Mephisto albomaculosus

Scientific classification
- Kingdom: Animalia
- Phylum: Chordata
- Class: Actinopterygii
- Order: Tetraodontiformes
- Family: Triacanthodidae
- Genus: Mephisto
- Species: M. albomaculosus
- Binomial name: Mephisto albomaculosus Matsuura, Psomadakis & Tun, 2018

= Mephisto albomaculosus =

- Genus: Mephisto
- Species: albomaculosus
- Authority: Matsuura, Psomadakis & Tun, 2018

Species of fish

Mephisto albomaculosus, the white spotted spikefish, is a species of marine ray-finned fish belonging to the family Triacanthodidae, the spikefishes. This species is found in the Indian Ocean.

==Taxonomy==
Mephisto albomaculosus was first formally described in 2018 by Keiichi Matsuura, Peter N. Psomadakis and Mya Than Tun with its type locality given as off the Tanintharyi coast of Myanmar in the Andaman Sea at 10°21.85'N, 96°44.83'E form a depth between 376 and 379 m. It was the second species to be described in the genus Mephisto. Mephisto is classified in the nominate subfamily of the family Triacanthodidae, the Triacanthodinae. The 5th edition of Fishes of the World classifies the family Triacanthodidae in the suborder Triacanthoidei in the order Tetraodontiformes.

==Etymology==
Mephisto albomaculosus is classified within the genus Mephisto, this is the name of a demon, the Mephistopheles of the Faustian tales of German folklore.
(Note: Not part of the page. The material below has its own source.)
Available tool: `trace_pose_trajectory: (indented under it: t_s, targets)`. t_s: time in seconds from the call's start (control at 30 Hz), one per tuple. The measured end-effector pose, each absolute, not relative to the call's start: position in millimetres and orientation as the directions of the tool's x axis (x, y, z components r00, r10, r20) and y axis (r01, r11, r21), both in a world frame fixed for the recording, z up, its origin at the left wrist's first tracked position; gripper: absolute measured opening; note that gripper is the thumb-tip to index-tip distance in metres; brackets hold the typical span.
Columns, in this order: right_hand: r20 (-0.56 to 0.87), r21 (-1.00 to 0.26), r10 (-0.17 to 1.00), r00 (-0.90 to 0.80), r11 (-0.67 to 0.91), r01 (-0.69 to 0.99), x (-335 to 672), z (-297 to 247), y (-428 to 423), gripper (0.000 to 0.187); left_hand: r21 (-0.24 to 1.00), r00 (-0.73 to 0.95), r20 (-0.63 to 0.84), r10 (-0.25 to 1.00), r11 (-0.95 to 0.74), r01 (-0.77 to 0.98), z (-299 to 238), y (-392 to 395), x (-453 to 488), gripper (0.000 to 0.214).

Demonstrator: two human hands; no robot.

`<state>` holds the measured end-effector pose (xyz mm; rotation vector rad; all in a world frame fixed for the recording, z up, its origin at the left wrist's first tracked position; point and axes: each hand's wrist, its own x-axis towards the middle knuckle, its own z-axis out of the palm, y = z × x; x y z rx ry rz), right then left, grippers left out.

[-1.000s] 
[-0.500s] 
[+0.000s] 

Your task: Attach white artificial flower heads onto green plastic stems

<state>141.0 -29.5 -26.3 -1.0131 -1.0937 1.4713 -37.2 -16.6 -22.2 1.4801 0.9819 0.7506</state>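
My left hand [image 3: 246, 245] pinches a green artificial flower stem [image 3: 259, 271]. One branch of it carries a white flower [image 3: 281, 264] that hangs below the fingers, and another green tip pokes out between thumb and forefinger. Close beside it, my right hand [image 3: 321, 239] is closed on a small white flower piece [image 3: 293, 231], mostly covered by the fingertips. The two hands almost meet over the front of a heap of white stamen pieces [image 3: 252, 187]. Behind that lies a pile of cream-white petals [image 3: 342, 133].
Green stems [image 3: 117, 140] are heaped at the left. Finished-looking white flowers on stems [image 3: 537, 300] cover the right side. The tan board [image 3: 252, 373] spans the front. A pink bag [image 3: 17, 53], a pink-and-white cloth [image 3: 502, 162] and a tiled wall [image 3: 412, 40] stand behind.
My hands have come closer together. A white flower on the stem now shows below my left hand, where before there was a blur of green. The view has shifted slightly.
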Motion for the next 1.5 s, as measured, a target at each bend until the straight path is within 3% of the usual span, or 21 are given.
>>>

This name refers to the reddish exterior, black interior and horn-like spikes of the type species. The specific name albomaculosus means white spotted", a reference to the may whote spots on the ehad and body.

==Description==
Mephisto albomaculosus is distinguished from its only known congener, M. fraserbrunneri by the pinkish-red body being marked with many clear round white spots, approximately the same size of the eye. These spots are distributed over the lower half of the head and body. The holotype of M. albomaculosus had a standard length of 94.4 mm.

==Distribution and habitat==
Mephisto albomaculosus has been recorded twice, the holotype from the Andaman Sea off Myanmar taken from a deoth between 376 and 379 m, and a photograph referred to as M. cf albomaculosus taken at a depth of 75 m in the Bay of Bengal.